Basically, they look at speech development, developmental delays, talk to the child, look at IQ tests, and they say: Okay, does this child exhibit behaviors, some ritualistic behaviors, that make him/her stand out from other children? And to what degree? Christian flaps his
hands, hums, tips his head to the side and spins (during his entire
recess, which bothers his teacher more than it bothers him), and
dances and hums. And right now he is beeping a little bit. But he is
easily brought out of it-- it has just been mentioned the past couple
of years at parent/teacher conferences, so we decided to nail down a
diagnosis for his IEP (he has one, for speech, but he almost doesn't
qualify anymore, and we want safeguards through high school and
college because it does take him longer to complete his work than
other children). He does also tend to say inappropriate things at inappropriate times (which Selina once told me that I do, when I asked her if she thought I had Asperger's and she said, "Yes, a little bit.")

So, as the EX told the doctor today, "I don't want you to think we are
using you, but basically, what you have given us (her diagnosis) is
exactly what we came down for today." And it was-- I fully expected
to walk home with the diagnosis in my purse, and indeed I have.

But I was really a wreck BEFORE the appointment-- I was told to
possibly expect MRI's, further referrals, blood draws, talks with a
dietician (possibly about a gluten-free diet), and weekly appointments
after this, etc. etc. etc. I really thought that this had the
potential to open a huge can of worms-- and time will tell. He is
eight. But he is so high-functioning (outside of the behaviors I
described, and social isolation, he really doesn't have any transition
problems, doesn't prefer only foods with certain textures, makes
transitions easily, has some social skills and makes some eye contact,
has empathy, is affectionate) that we said, "What is our next step?"
And she said, "Well, talk to the school and get the IEP revised."

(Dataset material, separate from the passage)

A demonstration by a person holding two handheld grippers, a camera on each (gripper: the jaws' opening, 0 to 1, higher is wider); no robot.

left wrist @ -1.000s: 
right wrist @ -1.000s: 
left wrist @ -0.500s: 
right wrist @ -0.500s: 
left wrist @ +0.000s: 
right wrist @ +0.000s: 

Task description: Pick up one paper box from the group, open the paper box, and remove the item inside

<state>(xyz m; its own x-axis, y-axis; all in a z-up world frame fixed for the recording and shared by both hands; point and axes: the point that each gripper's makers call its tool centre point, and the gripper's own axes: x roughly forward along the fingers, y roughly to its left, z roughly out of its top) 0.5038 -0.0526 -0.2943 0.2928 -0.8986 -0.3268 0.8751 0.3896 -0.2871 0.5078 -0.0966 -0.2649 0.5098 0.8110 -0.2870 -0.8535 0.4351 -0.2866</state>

That's pretty much it. Find an OT in this little place to do the
sensory integration therapy.

But I will cop to feeling significantly sorry for myself that I
overrode my partner's explicit No Kitty wishes to get a kitten today. Christian and I went out to lunch at the mall, picked up some Calvin and Hobbes and Vampire smut at the bookstore, and then I drove straight to our kitty shelter, did not pass go, did not collect $200, and adopted a 9-week old black kitten, whose name is either Shadow or Sirius Black (we'll see who wins: children, or Mommy).-- I have been having New Kitty Urges for a couple of months (since we lost a kitty)-- and today I indulged. Which is, I think, symptomatic of some need to self-indulge. Saturday evening, walked into that party (I think I
mentioned this on the blog), and literally walked back home to call
Mommy. And then yesterday during a super bowl party at my friend
Bob's house? They hadn't even kicked off yet when I went upstairs to
use the guest bathroom, saw the cozy guestbed and just kicked off my
shoes and lay down. Got up in time for my second favorite Beatle, a
beer, and then left. Hmm... Sleeping during other people's parties
when I'm sober-- does that suggest a little bit of shutting down and
avoidance?

But it's over now, and I fell asleep tonight with the little boys, and woke up to find their arms stretched out beneath my head on the pillow, which has never happened before and brings me almost to tears as I am writing, and also makes me think wryly, "Aren't their arms going to hurt?"

This should be an indication of how relieved I currently feel: I have meetings tomorrow at work and then other stuff that usually makes me so p.o.'ed with frustration that I am tempted to step outside for a smoke. And I don't even mind.

Sirius Black is trying to help me type, so I am going to take him to bed with a book and call it a night.